Nonsmooth Optimization Algorithms for Multicast Beamforming in Content-Centric Fog Radio Access Networks

Abstract

This paper considers a content-centric fog radio access network (F-RAN). Its multi-antenna remote radio heads (RRHs) are capable of caching and executing signal processing for content delivery to its users. The fronthaul traffic is thus saved since its baseband processing unit (BBU) needs to transfer only the cache-missed content items to the RRHs via limited-capacity fronthaul links. The problem of beamforming design maximizing the energy efficiency in content delivery subject to the quality-of-content-service constraints in terms of content throughput and fronthaul limited-capacity is addressed. Unlike the user's throughput in user-centric networks, the content throughput in content-centric networks is no longer a differentiable function of the beamforming vectors. The problem is inherently high-dimensional due to the involvement of many beamforming vectors even in simple cases of three RRHs serving three users.

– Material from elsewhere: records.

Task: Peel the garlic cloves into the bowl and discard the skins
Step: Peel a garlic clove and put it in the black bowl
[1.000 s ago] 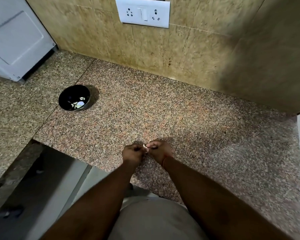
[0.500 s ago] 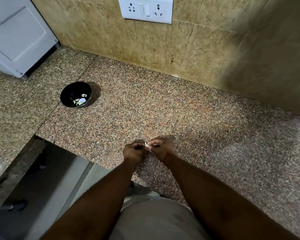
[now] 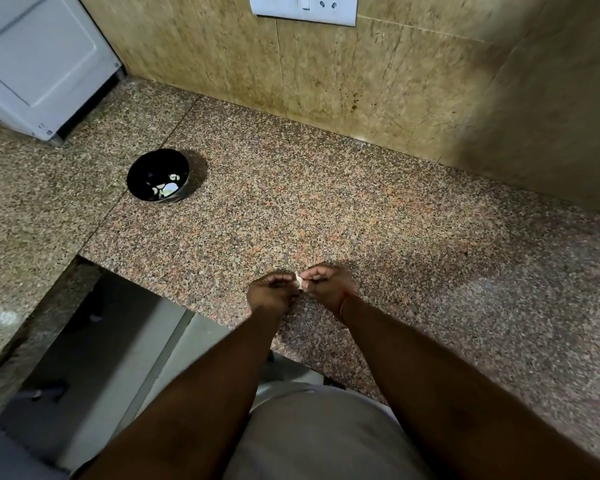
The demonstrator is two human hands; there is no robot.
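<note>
Left hand [image 3: 272, 292] and right hand [image 3: 326, 284] are meeting over the near edge of the granite counter [image 3: 361, 220], both pinching one garlic clove [image 3: 299, 280] between curled fingertips. The black bowl [image 3: 142, 178] is sitting well apart to the left (pale pieces inside, too small to identify). Peeling is probably going best with one hand steadying the clove while the other is lifting skin from an end.

Head-worn camera looks steeply down over the granite counter [image 3: 378, 216], close.
</note>
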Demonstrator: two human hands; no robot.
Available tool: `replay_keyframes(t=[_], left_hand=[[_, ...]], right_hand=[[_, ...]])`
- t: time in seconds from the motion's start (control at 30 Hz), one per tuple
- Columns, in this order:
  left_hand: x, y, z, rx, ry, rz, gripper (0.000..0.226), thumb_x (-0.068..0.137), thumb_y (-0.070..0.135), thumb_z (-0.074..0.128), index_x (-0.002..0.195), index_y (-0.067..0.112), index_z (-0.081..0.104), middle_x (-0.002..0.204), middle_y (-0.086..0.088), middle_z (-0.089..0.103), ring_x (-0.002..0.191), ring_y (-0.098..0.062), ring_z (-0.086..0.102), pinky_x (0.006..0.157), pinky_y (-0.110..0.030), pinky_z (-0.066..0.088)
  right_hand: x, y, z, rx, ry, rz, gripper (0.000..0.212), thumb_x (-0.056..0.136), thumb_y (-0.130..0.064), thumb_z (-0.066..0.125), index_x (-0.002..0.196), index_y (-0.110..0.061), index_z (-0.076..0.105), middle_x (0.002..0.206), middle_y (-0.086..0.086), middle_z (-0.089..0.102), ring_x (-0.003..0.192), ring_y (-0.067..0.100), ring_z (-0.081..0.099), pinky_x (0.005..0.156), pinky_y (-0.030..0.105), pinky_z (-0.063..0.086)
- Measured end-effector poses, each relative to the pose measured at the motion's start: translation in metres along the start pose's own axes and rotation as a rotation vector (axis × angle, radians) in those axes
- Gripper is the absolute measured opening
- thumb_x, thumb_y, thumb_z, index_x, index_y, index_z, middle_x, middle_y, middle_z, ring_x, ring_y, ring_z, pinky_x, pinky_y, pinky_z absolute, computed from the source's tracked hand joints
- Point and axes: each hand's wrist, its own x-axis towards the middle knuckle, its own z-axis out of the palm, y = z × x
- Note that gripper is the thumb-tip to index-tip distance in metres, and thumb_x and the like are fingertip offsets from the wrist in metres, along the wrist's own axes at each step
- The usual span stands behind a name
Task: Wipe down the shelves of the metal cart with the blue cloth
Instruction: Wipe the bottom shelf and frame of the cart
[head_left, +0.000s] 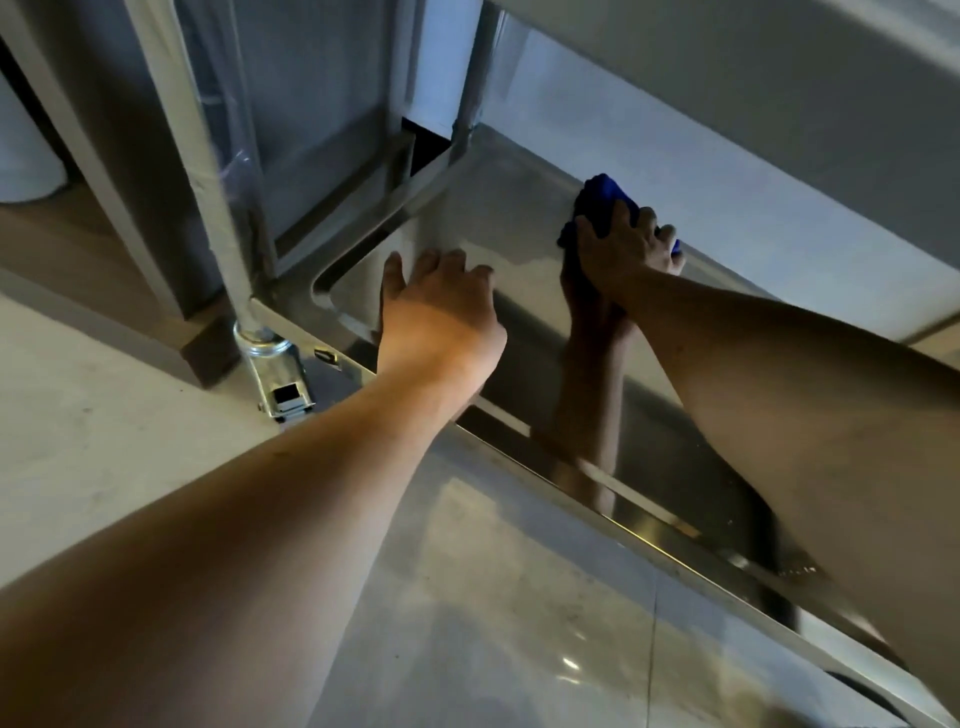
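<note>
The metal cart's bottom shelf (498, 208) is a shiny steel tray with a raised rim, seen from above and in front. My right hand (628, 249) grips the bunched blue cloth (602, 200) and holds it down on the shelf near its back edge. My left hand (439, 306) rests flat on the shelf near the front left corner, fingers spread and straight. Both forearms reach in under the shelf above (779, 78). The polished steel mirrors my right arm.
The cart's front left leg (208, 171) ends in a caster with a brake (283, 387) on the pale tiled floor (104, 415). A dark-based cabinet (156, 291) stands left of the cart. The upper shelf overhangs closely at the top right.
</note>
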Motion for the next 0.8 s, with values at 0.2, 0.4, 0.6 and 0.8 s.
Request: replay_keyframes(t=[0.2,0.4,0.6,0.8], left_hand=[[0.003,0.001,0.004,0.049,0.021,0.012,0.029,0.09,0.026,0.05,0.116,0.027,0.064,0.123,-0.002,0.064,0.125,-0.027,0.051,0.113,-0.056,0.03],[0.008,-0.001,0.004,0.071,0.009,-0.01,0.014,0.091,0.032,0.053,0.099,0.027,0.064,0.088,0.004,0.053,0.098,-0.022,0.054,0.104,-0.053,0.04],[0.0,0.005,-0.008,0.148,-0.096,-0.002,0.035,0.099,0.048,0.038,0.108,0.025,0.063,0.115,-0.006,0.061,0.116,-0.029,0.053,0.104,-0.054,0.038],[0.003,0.027,-0.02,0.18,-0.301,-0.132,0.044,0.093,0.044,0.046,0.128,0.019,0.056,0.123,-0.013,0.054,0.117,-0.034,0.05,0.093,-0.052,0.046]], right_hand=[[-0.008,-0.001,-0.003,-0.007,-0.008,-0.02,0.067,0.095,-0.067,0.026,0.148,-0.027,0.036,0.15,0.011,0.037,0.136,0.039,0.03,0.108,0.056,0.025],[-0.062,0.004,-0.012,0.002,-0.04,-0.157,0.064,0.097,-0.064,0.026,0.151,-0.03,0.033,0.154,0.009,0.032,0.14,0.038,0.025,0.111,0.058,0.024],[-0.136,0.013,-0.024,0.013,-0.068,-0.272,0.063,0.098,-0.065,0.027,0.153,-0.034,0.027,0.159,0.004,0.025,0.143,0.034,0.021,0.114,0.056,0.019],[-0.216,0.033,-0.037,0.044,-0.11,-0.346,0.067,0.096,-0.065,0.023,0.155,-0.035,0.021,0.162,0.003,0.022,0.145,0.035,0.019,0.116,0.059,0.017]])
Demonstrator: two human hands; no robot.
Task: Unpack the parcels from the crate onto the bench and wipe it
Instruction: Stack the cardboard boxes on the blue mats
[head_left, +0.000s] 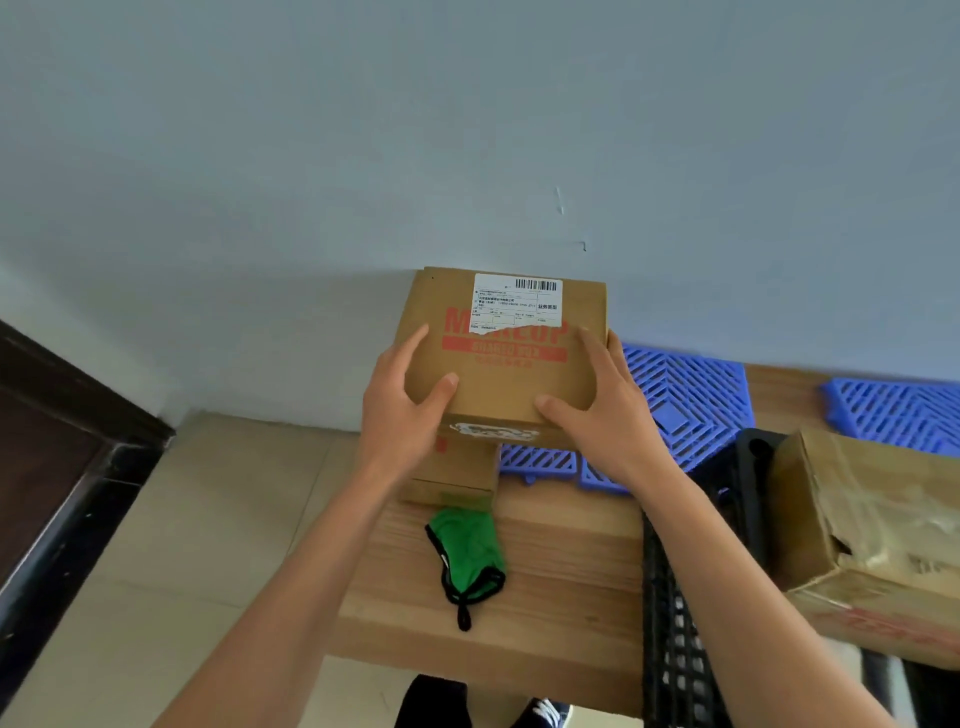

Path-following algorithms, which invoke a simple convex quadratic optimization problem to generate a better feasible point, are proposed for computation of this nonsmooth and high-dimensional optimization problem. We also employ generalized zero-forcing beamforming, which forces the multi-content interference to zero or nearly to zero to reduce the problem dimensionality for computational efficiency. Numerical results are provided to demonstrate their computational effectiveness. They also reveal that when the fronthaul traffic becomes more flexible, hard-transfer fronthauling is more energy efficient than soft-transfer fronthauling.